# [The task]
Nothing but the lines from the top of the following entries through the line with "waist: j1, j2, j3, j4" should be printed, exactly as they are.

# [Data excerpts]
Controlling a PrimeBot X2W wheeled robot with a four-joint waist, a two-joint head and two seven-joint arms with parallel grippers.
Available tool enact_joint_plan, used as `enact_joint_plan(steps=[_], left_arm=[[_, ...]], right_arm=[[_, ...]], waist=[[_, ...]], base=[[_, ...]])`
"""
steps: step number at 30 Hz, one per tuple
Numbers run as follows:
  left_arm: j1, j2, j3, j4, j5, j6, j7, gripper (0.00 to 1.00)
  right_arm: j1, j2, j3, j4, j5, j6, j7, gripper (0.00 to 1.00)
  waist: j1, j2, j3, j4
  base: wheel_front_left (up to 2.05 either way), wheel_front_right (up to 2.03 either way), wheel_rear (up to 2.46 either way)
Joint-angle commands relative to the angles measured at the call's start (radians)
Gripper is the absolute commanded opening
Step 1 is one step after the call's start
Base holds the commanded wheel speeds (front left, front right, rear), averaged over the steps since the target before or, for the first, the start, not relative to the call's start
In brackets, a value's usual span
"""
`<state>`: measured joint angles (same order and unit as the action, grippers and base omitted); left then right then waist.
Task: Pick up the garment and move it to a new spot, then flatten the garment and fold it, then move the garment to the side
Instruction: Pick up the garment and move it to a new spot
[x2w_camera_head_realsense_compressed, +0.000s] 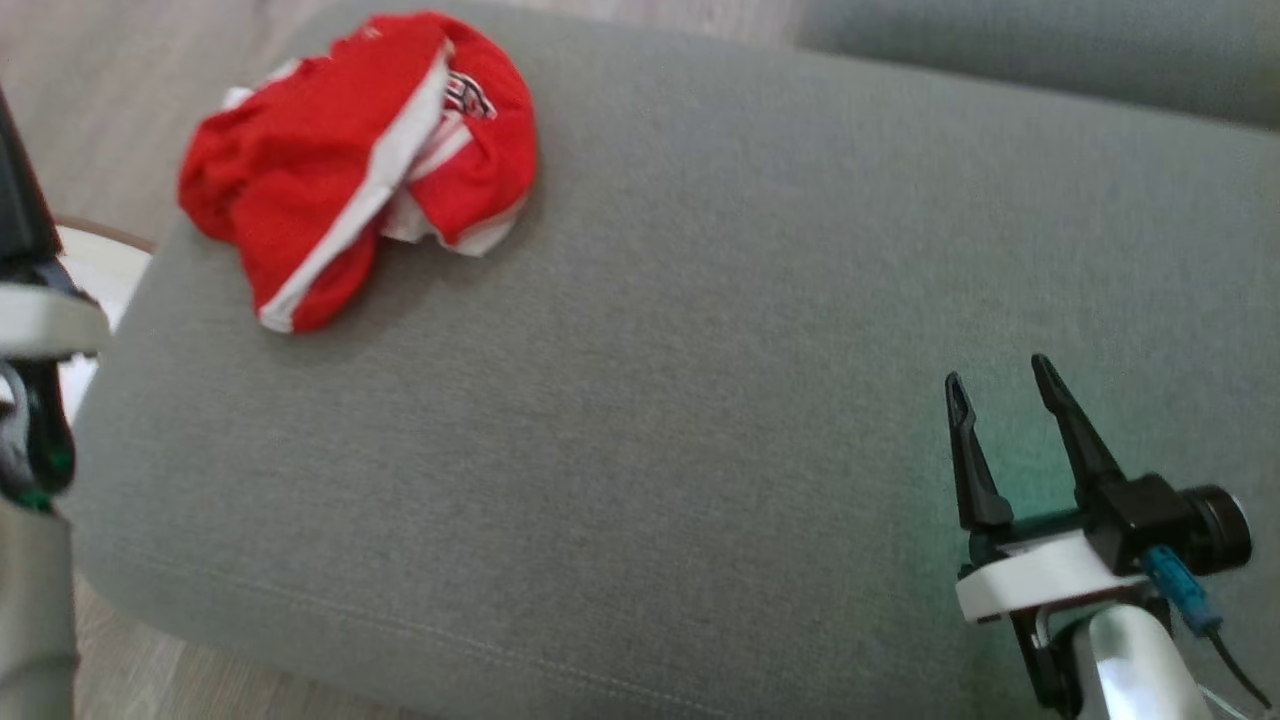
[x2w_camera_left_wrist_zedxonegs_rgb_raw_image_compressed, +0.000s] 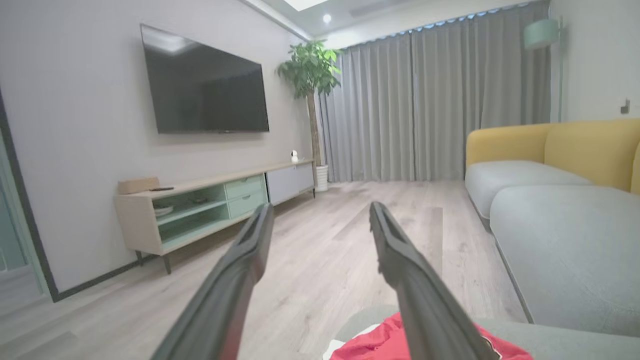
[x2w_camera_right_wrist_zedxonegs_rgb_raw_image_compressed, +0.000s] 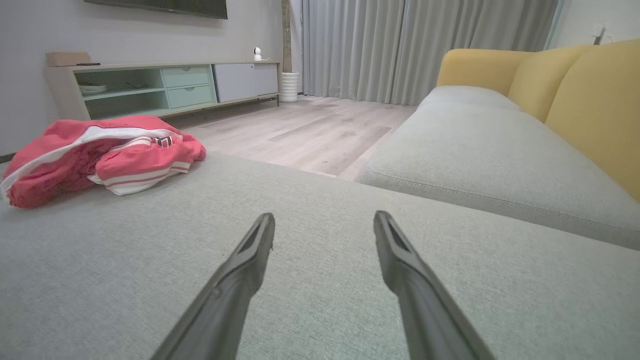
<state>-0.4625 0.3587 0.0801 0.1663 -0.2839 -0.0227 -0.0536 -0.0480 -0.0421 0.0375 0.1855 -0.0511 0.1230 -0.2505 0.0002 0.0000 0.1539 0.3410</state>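
Note:
The garment (x2w_camera_head_realsense_compressed: 350, 160) is a crumpled red piece with white stripes, lying at the far left corner of the grey sofa cushion (x2w_camera_head_realsense_compressed: 650, 400). My right gripper (x2w_camera_head_realsense_compressed: 998, 372) hovers over the cushion's near right part, open and holding nothing, well away from the garment. Seen from the right wrist, the right gripper (x2w_camera_right_wrist_zedxonegs_rgb_raw_image_compressed: 325, 216) points across bare cushion, with the garment (x2w_camera_right_wrist_zedxonegs_rgb_raw_image_compressed: 100, 155) far off to the left. My left gripper (x2w_camera_left_wrist_zedxonegs_rgb_raw_image_compressed: 321, 207) is open and empty, and the garment (x2w_camera_left_wrist_zedxonegs_rgb_raw_image_compressed: 380, 345) peeks out just beneath its fingers. The left arm (x2w_camera_head_realsense_compressed: 30, 330) stands at the left edge of the head view.
Wooden floor (x2w_camera_left_wrist_zedxonegs_rgb_raw_image_compressed: 310, 260) lies past the cushion's left and far edges. A low TV cabinet (x2w_camera_left_wrist_zedxonegs_rgb_raw_image_compressed: 200, 205) with a television (x2w_camera_left_wrist_zedxonegs_rgb_raw_image_compressed: 205, 90) above it lines the wall, beside a potted plant (x2w_camera_left_wrist_zedxonegs_rgb_raw_image_compressed: 310, 75). Yellow-backed sofa seats (x2w_camera_right_wrist_zedxonegs_rgb_raw_image_compressed: 480, 130) adjoin the cushion. A white round surface (x2w_camera_head_realsense_compressed: 100, 265) sits by the cushion's left edge.

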Motion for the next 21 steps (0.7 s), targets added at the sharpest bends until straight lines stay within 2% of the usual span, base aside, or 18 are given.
enact_joint_plan(steps=[1,5,10,15,21], left_arm=[[-0.057,0.05,0.037,0.005,-0.008,-0.004,0.011,1.0],[-0.141,0.062,0.011,0.176,-0.027,-0.033,0.057,1.0],[-0.197,0.049,-0.051,0.354,-0.024,-0.065,0.077,1.0],[-0.233,0.021,-0.112,0.469,-0.056,-0.096,0.079,1.0],[-0.268,0.006,-0.186,0.564,-0.094,-0.106,0.099,1.0]], right_arm=[[-0.031,-0.008,0.024,-0.035,-0.012,0.008,-0.003,1.0],[-0.037,-0.008,0.022,-0.051,-0.034,0.008,0.012,1.0],[-0.03,-0.008,0.014,-0.075,-0.056,0.008,0.027,1.0],[-0.022,-0.008,-0.004,-0.096,-0.076,0.008,0.037,1.0],[-0.023,-0.008,-0.004,-0.121,-0.086,0.008,0.044,1.0]], waist=[[-0.0002,0.0,0.057,-0.037],[-0.0002,0.0,0.126,-0.069],[-0.0002,0.0,0.19,-0.09],[-0.0002,0.0,0.238,-0.09],[-0.0002,0.0,0.277,-0.088]], base=[[0.0,0.0,0.0],[0.0,0.0,0.0],[0.0,0.0,0.0],[0.0,0.0,0.0],[0.0,0.0,0.0]])
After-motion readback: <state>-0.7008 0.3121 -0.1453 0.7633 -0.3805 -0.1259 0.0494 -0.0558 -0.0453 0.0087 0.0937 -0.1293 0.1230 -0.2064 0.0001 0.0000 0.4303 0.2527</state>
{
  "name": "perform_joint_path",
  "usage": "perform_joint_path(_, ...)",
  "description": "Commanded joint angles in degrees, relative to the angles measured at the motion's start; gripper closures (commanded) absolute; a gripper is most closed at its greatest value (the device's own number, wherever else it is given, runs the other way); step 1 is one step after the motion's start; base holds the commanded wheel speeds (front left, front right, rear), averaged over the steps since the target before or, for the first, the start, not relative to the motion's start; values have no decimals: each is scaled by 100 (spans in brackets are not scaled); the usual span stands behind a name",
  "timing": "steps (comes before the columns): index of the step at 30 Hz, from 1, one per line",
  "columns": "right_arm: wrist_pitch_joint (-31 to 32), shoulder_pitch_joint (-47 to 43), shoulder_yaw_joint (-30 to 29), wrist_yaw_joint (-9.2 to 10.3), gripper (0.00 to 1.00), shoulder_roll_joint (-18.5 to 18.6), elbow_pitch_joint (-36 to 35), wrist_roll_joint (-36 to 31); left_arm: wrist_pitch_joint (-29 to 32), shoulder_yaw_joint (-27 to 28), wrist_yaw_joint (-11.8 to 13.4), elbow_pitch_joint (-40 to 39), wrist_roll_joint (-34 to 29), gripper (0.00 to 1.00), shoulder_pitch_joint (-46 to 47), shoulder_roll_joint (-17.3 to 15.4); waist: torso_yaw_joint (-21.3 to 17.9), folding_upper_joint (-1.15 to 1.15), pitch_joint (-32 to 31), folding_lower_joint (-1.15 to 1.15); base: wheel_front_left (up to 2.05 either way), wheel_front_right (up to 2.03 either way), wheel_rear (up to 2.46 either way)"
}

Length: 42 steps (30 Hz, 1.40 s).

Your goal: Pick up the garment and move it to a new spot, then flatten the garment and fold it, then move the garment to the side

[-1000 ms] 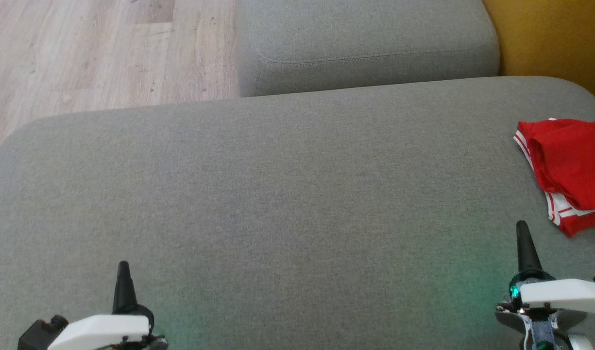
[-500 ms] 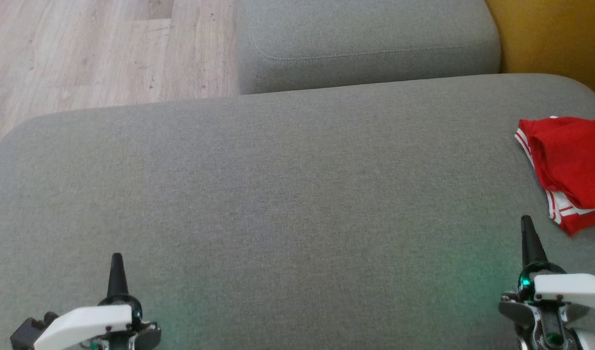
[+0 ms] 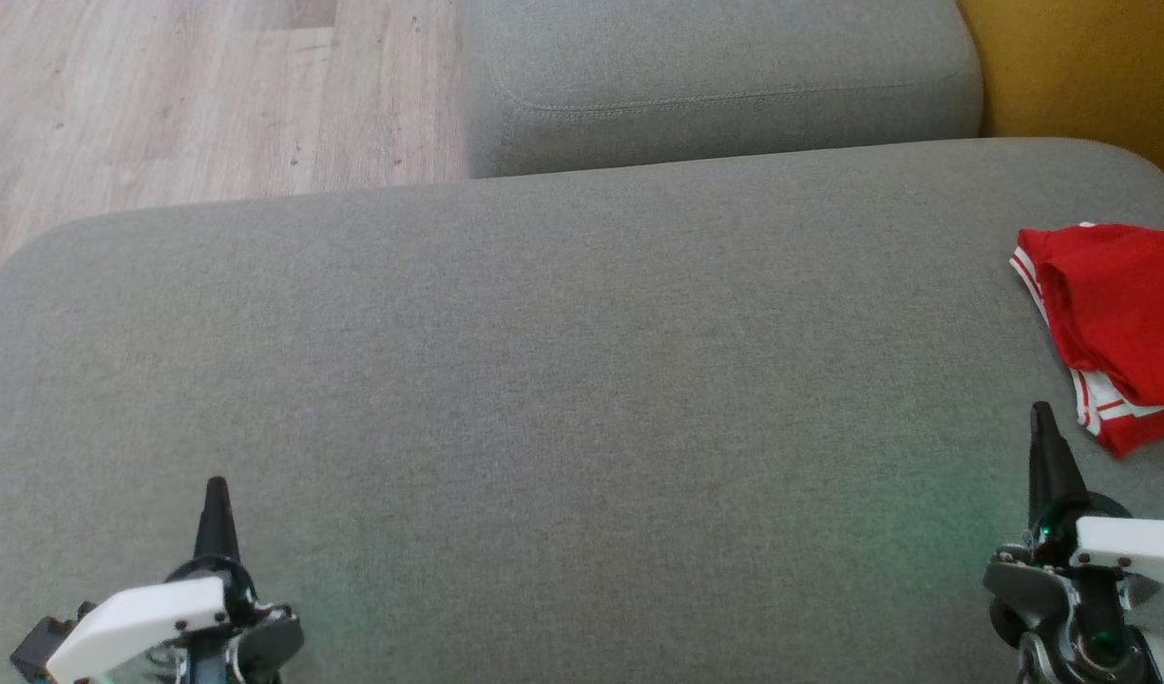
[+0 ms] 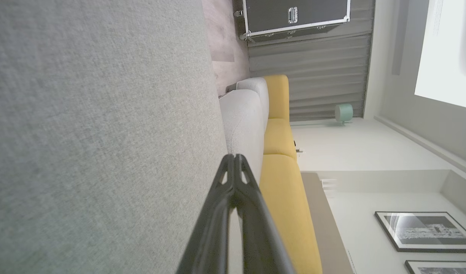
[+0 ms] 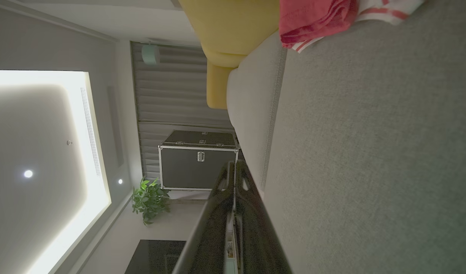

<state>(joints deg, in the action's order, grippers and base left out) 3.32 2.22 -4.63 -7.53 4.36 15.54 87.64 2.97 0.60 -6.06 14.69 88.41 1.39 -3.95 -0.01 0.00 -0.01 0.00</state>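
The garment (image 3: 1118,318) is red with white striped trim and lies folded at the right edge of the grey sofa cushion (image 3: 562,380); the right wrist view catches it at the top, garment (image 5: 316,19). My right gripper (image 3: 1044,418) is shut and empty, its tips just below and left of the garment, apart from it. My left gripper (image 3: 216,489) is shut and empty near the cushion's front left. In the wrist views the left gripper (image 4: 234,158) and the right gripper (image 5: 234,164) each have their fingers pressed together.
A second grey cushion (image 3: 715,85) sits behind the big one, with wooden floor (image 3: 192,95) to the left and a yellow sofa part (image 3: 1085,76) at the back right. A black flight case (image 5: 196,165) and a potted plant (image 5: 149,199) stand across the room.
The head view has shifted slightly. The right gripper has crept upward toward the garment, and the left gripper has slid a little left; both stay shut.
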Motion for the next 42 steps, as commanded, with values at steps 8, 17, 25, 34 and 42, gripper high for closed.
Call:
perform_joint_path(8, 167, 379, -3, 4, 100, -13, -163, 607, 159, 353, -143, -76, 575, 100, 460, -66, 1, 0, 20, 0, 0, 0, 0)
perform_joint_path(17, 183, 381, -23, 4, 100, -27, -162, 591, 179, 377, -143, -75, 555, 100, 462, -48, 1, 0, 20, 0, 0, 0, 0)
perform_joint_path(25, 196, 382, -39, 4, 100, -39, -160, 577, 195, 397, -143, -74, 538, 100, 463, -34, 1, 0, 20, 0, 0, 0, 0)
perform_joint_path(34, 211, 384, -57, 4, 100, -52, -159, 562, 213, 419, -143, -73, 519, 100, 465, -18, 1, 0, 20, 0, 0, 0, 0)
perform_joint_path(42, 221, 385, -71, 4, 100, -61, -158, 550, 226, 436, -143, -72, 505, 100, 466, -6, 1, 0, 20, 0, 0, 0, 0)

# [Task answer]
Controlling a PrimeBot X2W wheeled robot with a four-joint waist, a two-joint head and two seven-joint arms with parallel grippers.
Available tool enact_joint_plan, used as `enact_joint_plan(steps=[_], left_arm=[[_, ...]], right_arm=[[_, ...]], waist=[[_, ...]], base=[[_, ...]])`
"""
steps: step number at 30 Hz, one per tuple
Numbers run as follows:
  left_arm: j1, j2, j3, j4, j5, j6, j7, gripper (0.00 to 1.00)
  right_arm: j1, j2, j3, j4, j5, j6, j7, gripper (0.00 to 1.00)
  waist: j1, j2, j3, j4

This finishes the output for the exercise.